◆ **Entries provided**:

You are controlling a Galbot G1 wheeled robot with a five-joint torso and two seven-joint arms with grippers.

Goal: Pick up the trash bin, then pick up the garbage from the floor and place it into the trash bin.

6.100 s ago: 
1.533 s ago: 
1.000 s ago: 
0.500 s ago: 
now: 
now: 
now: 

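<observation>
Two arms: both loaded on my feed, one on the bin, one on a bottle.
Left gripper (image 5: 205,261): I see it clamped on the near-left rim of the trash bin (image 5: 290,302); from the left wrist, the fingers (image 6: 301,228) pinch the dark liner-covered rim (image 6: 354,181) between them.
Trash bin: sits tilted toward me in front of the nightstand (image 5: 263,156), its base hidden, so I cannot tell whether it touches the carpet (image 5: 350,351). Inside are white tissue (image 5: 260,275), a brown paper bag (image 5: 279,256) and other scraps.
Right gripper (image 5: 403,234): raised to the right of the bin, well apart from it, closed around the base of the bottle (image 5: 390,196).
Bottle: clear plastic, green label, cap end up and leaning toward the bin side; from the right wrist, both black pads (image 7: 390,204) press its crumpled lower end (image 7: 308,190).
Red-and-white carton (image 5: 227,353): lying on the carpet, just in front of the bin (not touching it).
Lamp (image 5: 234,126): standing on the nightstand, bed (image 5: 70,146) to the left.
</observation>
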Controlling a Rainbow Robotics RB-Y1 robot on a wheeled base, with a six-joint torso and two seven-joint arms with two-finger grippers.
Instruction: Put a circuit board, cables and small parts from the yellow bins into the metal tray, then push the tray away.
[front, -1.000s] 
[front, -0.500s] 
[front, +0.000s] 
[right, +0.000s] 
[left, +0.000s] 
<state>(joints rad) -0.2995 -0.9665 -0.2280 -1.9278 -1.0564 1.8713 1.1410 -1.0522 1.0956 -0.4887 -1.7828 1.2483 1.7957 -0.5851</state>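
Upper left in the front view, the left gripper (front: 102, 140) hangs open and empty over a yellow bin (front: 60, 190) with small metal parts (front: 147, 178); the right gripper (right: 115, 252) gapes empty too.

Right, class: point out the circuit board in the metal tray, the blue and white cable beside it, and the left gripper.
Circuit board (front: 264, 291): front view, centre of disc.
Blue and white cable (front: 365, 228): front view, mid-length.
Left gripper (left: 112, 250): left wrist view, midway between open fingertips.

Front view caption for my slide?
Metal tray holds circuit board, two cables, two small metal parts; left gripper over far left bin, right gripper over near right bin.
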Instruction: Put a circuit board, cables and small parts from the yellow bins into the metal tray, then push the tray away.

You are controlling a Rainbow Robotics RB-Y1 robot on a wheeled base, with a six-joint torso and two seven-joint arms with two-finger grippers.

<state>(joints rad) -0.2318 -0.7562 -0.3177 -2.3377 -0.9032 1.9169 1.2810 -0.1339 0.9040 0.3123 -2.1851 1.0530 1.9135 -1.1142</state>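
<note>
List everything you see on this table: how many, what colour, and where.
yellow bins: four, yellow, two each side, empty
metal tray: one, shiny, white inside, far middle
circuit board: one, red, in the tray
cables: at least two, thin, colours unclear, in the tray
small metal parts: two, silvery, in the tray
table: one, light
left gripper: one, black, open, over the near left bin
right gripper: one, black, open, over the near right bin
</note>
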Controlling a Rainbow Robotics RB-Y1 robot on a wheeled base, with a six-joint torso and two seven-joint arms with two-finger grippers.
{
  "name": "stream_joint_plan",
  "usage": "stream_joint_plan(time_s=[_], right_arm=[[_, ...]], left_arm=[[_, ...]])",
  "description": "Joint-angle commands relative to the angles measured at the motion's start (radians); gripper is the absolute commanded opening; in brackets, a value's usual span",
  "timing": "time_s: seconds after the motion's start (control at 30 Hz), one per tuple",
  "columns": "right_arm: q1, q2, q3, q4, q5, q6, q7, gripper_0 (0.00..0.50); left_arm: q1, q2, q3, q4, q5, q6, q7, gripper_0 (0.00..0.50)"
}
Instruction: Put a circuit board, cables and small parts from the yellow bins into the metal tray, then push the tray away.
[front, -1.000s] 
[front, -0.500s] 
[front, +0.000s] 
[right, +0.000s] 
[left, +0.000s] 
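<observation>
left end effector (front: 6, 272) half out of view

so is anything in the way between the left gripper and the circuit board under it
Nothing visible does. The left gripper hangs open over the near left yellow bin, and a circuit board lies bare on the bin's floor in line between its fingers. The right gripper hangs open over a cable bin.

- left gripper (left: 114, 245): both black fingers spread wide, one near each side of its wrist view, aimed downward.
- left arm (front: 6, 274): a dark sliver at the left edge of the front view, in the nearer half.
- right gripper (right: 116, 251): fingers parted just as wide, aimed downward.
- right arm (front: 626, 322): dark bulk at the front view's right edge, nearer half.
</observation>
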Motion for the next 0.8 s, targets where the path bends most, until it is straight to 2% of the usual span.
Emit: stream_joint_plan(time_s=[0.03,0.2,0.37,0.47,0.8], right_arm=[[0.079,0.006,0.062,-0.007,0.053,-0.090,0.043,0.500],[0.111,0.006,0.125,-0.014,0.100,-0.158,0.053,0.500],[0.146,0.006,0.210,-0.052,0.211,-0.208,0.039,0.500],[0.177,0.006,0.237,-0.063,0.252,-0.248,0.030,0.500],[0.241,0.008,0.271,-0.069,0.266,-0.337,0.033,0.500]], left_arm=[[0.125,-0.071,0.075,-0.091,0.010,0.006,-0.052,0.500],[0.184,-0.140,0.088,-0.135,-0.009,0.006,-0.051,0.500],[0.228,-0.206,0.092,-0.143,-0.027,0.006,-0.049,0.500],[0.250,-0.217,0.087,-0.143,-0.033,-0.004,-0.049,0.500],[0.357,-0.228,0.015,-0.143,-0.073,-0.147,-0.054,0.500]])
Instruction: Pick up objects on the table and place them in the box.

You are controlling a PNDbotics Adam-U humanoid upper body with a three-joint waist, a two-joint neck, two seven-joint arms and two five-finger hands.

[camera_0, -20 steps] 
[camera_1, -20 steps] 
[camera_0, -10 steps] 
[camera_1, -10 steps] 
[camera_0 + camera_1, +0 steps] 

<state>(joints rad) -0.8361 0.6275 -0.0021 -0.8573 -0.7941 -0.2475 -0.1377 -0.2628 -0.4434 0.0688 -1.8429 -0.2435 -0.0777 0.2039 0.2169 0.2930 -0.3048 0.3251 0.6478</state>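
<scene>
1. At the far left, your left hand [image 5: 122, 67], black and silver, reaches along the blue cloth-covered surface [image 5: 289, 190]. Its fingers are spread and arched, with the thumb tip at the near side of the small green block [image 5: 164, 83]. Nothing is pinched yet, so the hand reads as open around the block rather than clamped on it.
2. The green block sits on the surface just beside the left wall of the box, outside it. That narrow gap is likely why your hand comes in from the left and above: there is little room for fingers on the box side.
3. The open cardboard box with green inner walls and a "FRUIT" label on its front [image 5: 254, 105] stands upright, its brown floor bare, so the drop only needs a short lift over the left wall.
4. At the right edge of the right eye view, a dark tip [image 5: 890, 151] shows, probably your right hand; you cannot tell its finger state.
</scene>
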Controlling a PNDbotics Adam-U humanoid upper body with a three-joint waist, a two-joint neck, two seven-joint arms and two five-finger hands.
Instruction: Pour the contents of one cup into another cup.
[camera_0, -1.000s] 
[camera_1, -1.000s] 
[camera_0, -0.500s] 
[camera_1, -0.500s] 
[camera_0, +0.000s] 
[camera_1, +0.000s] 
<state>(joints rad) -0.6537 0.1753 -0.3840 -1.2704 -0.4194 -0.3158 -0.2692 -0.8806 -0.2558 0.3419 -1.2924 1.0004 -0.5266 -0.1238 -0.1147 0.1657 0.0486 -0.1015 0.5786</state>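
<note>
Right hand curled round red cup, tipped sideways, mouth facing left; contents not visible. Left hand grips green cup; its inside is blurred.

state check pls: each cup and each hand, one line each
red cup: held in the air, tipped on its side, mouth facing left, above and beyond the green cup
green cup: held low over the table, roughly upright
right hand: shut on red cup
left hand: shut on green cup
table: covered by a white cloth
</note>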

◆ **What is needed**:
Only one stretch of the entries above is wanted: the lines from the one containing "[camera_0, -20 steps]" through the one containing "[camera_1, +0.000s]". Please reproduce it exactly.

◆ **Answer to the problem**:
[camera_0, -20 steps] 
[camera_1, -20 steps] 
[camera_0, -10 steps] 
[camera_1, -10 steps] 
[camera_0 + camera_1, +0 steps] 

<state>(joints rad) -0.8361 0.6275 -0.0021 -0.8573 -0.7941 -0.2475 -0.1377 -0.2628 -0.4434 0.0688 -1.8429 -0.2435 -0.0777 0.2039 0.2169 0.2930 -0.3048 0.3251 0.6478</state>
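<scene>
1. At the far left, your left hand [image 5: 122, 67], black and silver, reaches along the blue cloth-covered surface [image 5: 289, 190]. Its fingers are spread and arched, with the thumb tip at the near side of the small green block [image 5: 164, 83]. Nothing is pinched yet, so the hand reads as open around the block rather than clamped on it.
2. The green block sits on the surface just beside the left wall of the box, outside it. That narrow gap is likely why your hand comes in from the left and above: there is little room for fingers on the box side.
3. The open cardboard box with green inner walls and a "FRUIT" label on its front [image 5: 254, 105] stands upright, its brown floor bare, so the drop only needs a short lift over the left wall.
4. At the right edge of the right eye view, a dark tip [image 5: 890, 151] shows, probably your right hand; you cannot tell its finger state.
</scene>
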Controlling a PNDbotics Adam-U humanoid upper body with a three-joint waist, a two-joint neck, two seven-joint arms and two five-finger hands.
Instruction: Pour the contents of one cup into another cup.
[camera_0, -1.000s] 
[camera_1, -1.000s] 
[camera_0, -0.500s] 
[camera_1, -0.500s] 
[camera_0, +0.000s] 
[camera_1, +0.000s] 

No additional answer is needed here.